Gas vesicles are hollow proteinous organelles made of gvpA and gvpC (in cyanobacteria), are permeable to gases and fill by diffusion. They are impermeable to water because of its hydrophobic inside. GvpA is a small 70AA long protein which forms a linear crystalline array of ribs to form the cylindrical shell and conical ends. GvpC is usually on the outside of the gas vesicle to make it stronger and stabilizes the structure (see Figure 1).
In B. megaterium a gas vesicle gene-cluster was found, which contained 14 gvp genes (gas vescicle polycitonic genes) which were functionally expressed in E. coli by Ning Li and Maura Cannon (Li 1998). The best bouyant fenotype was found when gvpA, gvpP, gvpQ and ORF-1 were excluded (see Figure 2). It was suggested that gvpB on the gvp-cluster of B. megaterium is a homolog of gvpA.
Gas vesicles in iGEM
In iGEM 2007, Melbourne created a biobrick for gas vesicle formation. In iGEM 2008 Kyoto had the idea to lift the Titanic from the bottom of the sea with the help of bouyant bacteria.

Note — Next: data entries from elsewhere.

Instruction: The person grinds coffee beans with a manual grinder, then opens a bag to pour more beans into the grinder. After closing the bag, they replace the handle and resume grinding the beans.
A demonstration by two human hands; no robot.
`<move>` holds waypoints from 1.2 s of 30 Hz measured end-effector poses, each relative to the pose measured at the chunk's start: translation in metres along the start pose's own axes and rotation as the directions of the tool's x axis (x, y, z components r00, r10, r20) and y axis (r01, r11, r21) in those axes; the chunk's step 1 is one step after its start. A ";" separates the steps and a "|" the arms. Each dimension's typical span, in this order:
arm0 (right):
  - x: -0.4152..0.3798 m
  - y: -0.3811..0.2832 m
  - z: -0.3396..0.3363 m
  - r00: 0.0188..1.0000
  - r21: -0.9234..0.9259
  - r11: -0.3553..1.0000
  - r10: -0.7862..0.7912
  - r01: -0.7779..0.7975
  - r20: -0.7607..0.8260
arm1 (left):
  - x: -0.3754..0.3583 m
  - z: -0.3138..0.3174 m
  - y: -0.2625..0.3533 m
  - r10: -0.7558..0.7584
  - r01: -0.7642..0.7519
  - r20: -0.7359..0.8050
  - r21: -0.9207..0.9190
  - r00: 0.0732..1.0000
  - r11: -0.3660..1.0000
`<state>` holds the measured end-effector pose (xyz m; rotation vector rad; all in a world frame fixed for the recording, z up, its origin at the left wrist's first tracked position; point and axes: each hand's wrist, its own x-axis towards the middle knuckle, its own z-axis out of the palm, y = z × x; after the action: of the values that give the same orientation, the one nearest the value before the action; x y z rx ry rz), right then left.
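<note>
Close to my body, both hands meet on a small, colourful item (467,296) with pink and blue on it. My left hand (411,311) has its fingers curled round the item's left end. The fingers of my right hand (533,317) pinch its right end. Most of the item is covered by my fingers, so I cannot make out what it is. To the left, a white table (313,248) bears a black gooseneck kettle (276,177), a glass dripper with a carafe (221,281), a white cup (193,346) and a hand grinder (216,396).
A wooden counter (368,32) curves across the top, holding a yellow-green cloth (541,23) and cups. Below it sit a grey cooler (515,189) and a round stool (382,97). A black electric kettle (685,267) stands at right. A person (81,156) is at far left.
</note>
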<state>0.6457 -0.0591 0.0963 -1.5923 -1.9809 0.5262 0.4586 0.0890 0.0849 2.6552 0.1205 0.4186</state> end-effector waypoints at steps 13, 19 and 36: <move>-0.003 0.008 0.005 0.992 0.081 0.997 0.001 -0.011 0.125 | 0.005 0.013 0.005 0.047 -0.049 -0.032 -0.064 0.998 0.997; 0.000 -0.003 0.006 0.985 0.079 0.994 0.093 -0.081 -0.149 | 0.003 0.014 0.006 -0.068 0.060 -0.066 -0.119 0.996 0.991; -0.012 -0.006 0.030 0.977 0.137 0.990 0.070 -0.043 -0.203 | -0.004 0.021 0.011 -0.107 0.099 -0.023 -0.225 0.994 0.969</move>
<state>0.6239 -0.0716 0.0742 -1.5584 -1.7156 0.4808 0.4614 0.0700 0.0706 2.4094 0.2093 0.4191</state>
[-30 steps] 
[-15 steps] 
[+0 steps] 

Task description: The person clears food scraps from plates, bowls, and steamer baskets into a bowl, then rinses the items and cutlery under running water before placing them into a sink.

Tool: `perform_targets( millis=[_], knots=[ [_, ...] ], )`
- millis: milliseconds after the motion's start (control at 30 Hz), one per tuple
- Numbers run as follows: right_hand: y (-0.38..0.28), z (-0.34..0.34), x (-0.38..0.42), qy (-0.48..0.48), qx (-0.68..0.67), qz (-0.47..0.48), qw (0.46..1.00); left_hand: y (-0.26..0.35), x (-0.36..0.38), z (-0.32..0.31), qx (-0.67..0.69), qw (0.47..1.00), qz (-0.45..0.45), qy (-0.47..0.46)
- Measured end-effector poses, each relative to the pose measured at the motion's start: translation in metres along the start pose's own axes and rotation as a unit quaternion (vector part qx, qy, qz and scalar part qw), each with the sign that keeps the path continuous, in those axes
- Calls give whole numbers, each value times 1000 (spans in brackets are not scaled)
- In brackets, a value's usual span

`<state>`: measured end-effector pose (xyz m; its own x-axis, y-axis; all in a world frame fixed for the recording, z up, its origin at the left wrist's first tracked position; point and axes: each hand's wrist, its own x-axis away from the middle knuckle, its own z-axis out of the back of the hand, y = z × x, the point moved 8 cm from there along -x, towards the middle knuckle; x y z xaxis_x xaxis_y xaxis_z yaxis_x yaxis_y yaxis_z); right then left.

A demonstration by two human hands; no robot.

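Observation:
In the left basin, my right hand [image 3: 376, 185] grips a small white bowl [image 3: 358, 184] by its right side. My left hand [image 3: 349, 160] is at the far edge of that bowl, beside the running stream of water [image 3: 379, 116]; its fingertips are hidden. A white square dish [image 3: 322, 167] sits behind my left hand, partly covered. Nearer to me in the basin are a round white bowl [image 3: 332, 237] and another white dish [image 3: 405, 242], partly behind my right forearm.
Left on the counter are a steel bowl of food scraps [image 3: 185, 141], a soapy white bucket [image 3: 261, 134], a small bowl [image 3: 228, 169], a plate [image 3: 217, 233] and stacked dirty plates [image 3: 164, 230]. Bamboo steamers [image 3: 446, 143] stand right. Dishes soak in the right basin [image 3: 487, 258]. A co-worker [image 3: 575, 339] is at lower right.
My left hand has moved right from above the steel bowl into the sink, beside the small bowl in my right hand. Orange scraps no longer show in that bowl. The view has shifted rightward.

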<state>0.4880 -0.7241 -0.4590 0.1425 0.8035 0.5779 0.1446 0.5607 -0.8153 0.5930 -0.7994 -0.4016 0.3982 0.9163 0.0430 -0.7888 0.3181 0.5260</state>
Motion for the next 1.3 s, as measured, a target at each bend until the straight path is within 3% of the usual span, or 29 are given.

[http://parts.mit.edu/igem07/index.php/Melbourne/Lab_GV_Notebook Melbourne iGEM 2007 team] constructed a bouyant E. coli and they also added a of the short version of the gvp-cluster (without gvpA,P,Q, ORF-1 and AraC). This BioBrick is available and included in the microtiter plate send by HQ to us, so we can use this. Melbourne changed the gvp-cluster by cleaning it from 3 EcoRI sites and 1 PstI site, this leaded to a accidental addition of a 10x repeat of "TCTGCAAATTA". They mention that they added the BioBrick prefix and suffix to the BioBrick, though the restriction sites of these additions cannot be found by CloneManager in the sequence available on the Partregistry. Hopefully, the part is available on a standard vector, which has the pre- and suffix for BioBricks. For cloning this part we can use the [http://parts.mit.edu/igem07/index.php/Melbourne/Lab_Notebook_gv_6 optimized protocol ] (restriction on part with XbaI and SpeI, on the vector with SpeI) for ligation of the gvp-cluster and a [http://partsregistry.org/Part:BBa_J61035 vector BBa_J61035] (3539bp, copy nr??), this unluckily leads to ligation of the gvp-cluster in an unspecific direction. This can of course be tested by restriction, PCR or sequencing, but it takes more time as another step will be introduced. The vector has two selection markers: Ampicillin and Gentamycin.
Cloning strategy
To create a floating device, we will use the biobrick gas vesicle cluster (GVP).We will try to improve this biobrick by removing the 11x repeat. The GVP cluster will be expressed under control of a metal sensitive promoter.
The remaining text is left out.